The researchersÂ performed an observational retrospective analysis of IFIs in HSCT patients undergoing MV in an intensive care unit (ICU) from 2000 to 2009. The characteristics of these HSCT patients and risk factors related to IFIs were evaluated. The status of discharge, length of ICU stay, date of death and cause of death were also recorded.
There were 326 HSCT patients at the Linkou Chang-Gung Memorial Hospital (Taipei, Taiwan) during the study period. Sixty of these patients (18 percent) were transferred to the ICU and placed on mechanical ventilators.
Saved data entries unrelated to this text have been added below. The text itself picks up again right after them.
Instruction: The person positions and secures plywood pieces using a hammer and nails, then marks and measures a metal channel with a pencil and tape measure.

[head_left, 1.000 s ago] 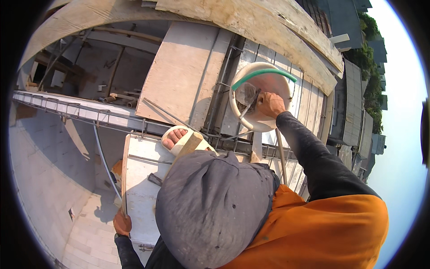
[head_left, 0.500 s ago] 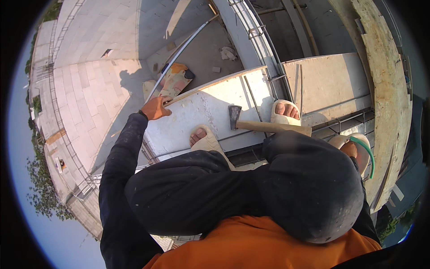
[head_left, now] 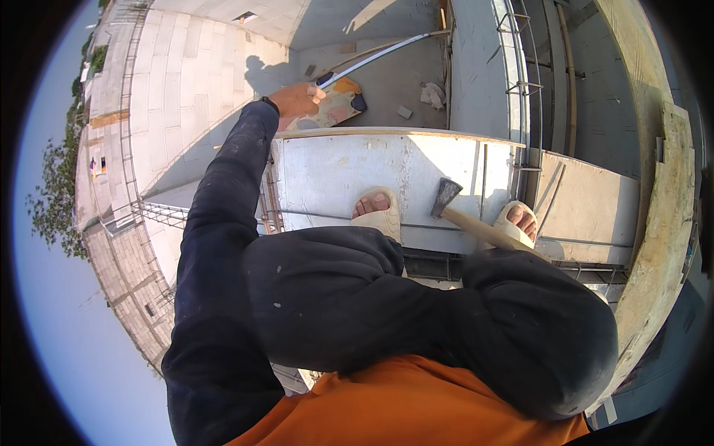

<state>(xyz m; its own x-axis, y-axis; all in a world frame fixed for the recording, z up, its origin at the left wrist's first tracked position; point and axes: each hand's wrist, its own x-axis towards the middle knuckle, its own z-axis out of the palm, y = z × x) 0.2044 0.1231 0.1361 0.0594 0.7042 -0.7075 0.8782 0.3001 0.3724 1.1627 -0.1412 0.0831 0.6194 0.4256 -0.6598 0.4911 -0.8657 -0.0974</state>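
Note:
My left hand (head_left: 296, 101) reaches past the far edge of the white board (head_left: 338, 167), fingers closed at the near end of a long pale pipe (head_left: 372, 57), slightly blurred. My right hand is out of sight, beyond my bent dark-trousered leg. Between my two cream sandals (head_left: 375, 215) lies a hatchet-like tool (head_left: 446, 195) with a dark head and wooden handle, angled toward my right foot.
Past the board is a drop to a grey floor with a patterned item (head_left: 339, 111) and pale rags (head_left: 433, 97). Rebar cages (head_left: 520, 88) line the beam at right. Plywood planks (head_left: 662, 193) border the right side; block walls (head_left: 178, 74) stand at left.
The view has turned sharply from the bucket toward the board and drop. My left hand has lifted outward with the pipe; my right hand, earlier at the bucket, has left view.

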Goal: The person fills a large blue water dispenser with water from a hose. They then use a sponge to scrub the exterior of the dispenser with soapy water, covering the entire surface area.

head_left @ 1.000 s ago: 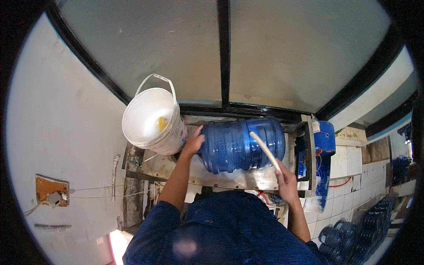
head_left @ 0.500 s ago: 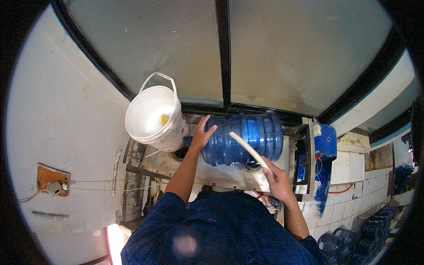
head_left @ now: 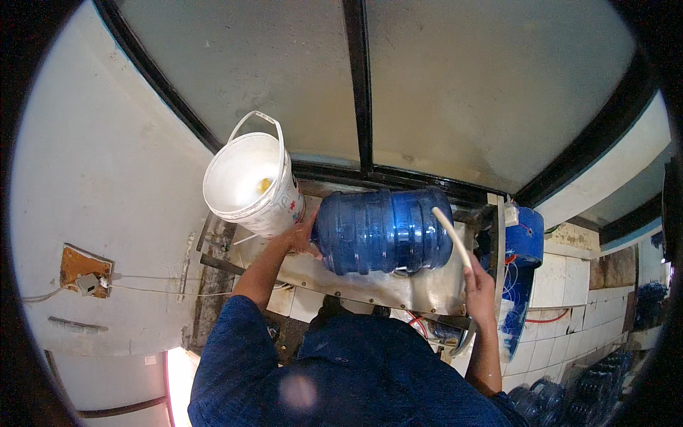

A total of 20 of these 60 patients (33 percent) had IFIs. Multivariate analysis indicated that independent risk factors for IFI were admission to an ICU more than 40 days after HSCT, graft versus host disease (GVHD), and high dose corticosteroid (p < 0.01 for all). The overall ICU mortality rate was 88 percent (53 of 60 patients), and was not significantly different for patients with IFIs (85 percent) and those without IFIs (90 percent, p = 0.676).
The researchers concluded that there was a high incidence of IFIs in HSCT patients requiring MV in the ICU in their study cohort. The independent risk factors for IFI are ICU admission more than 40 days after HSCT, GVHD, and use of high-dose corticosteroid. Their research was published in BMC Infectious Diseases.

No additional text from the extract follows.